**PROBLEM STATEMENT**
With the exception of the pictures, write out the data below precisely.

**DATA**
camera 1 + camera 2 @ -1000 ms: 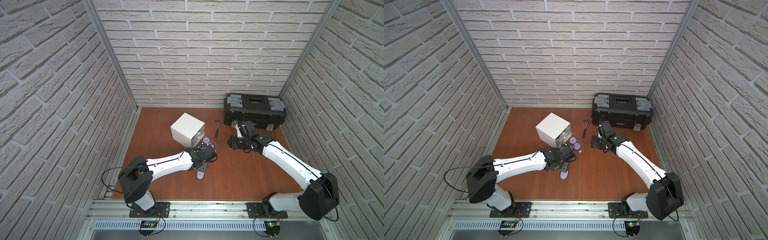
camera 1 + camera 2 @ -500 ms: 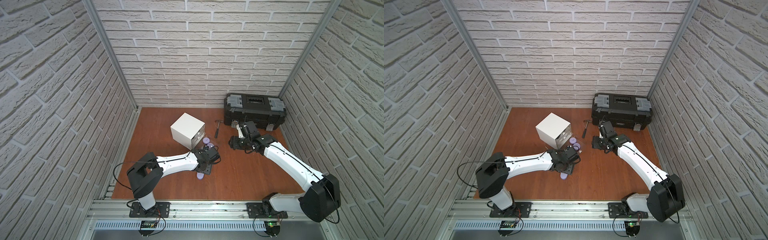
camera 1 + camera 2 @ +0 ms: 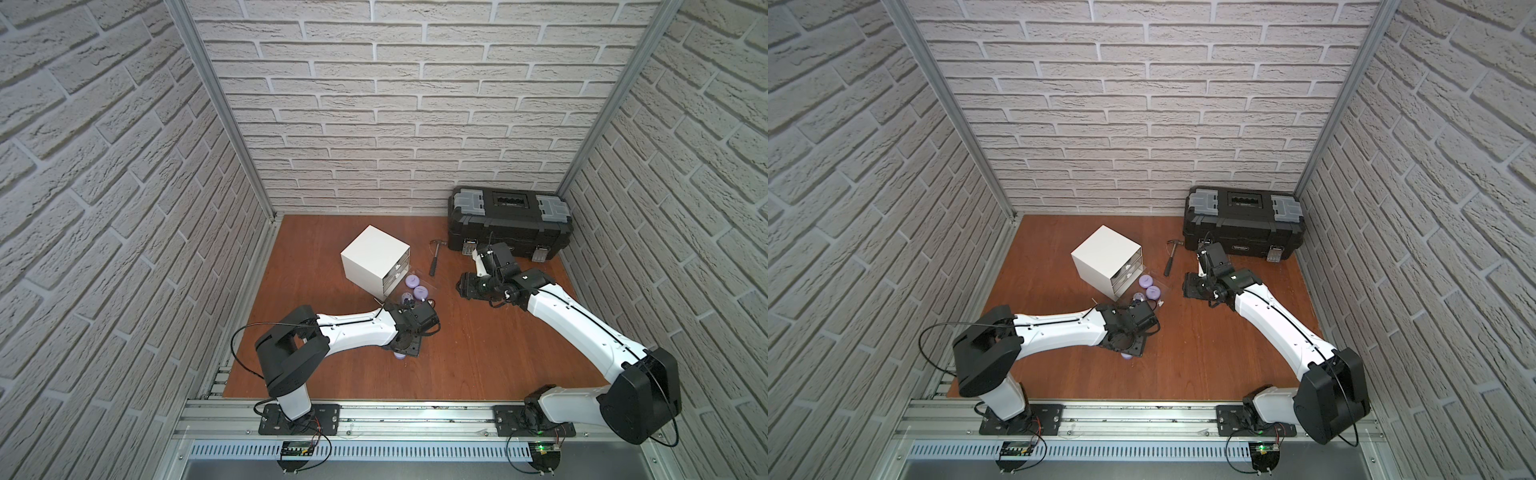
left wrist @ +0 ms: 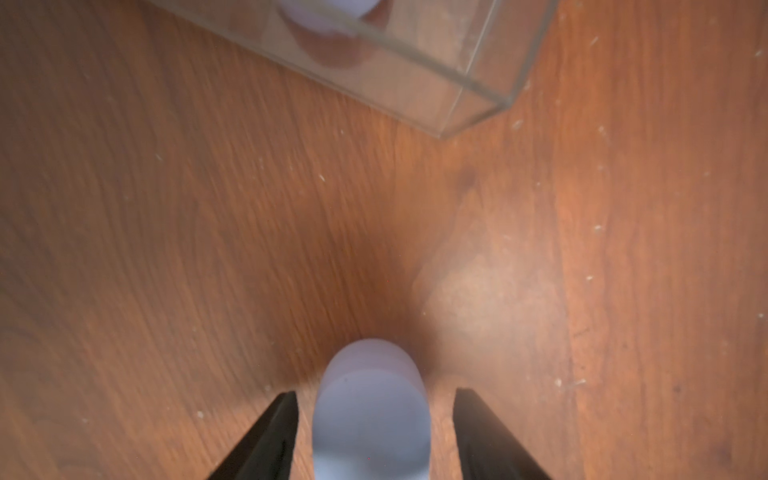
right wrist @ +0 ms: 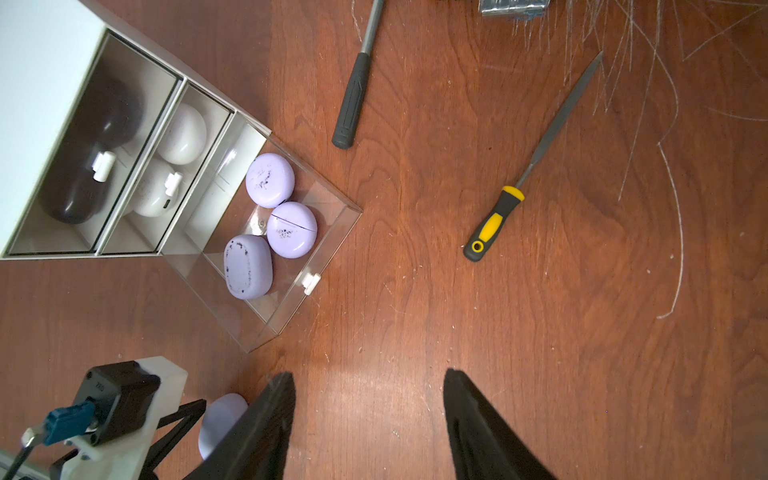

**REPLY**
camera 1 + camera 2 @ -1000 ms: 
camera 1 + camera 2 @ -500 ms: 
camera 1 + camera 2 @ +0 ms: 
left wrist @ +0 ms: 
right wrist @ +0 ms: 

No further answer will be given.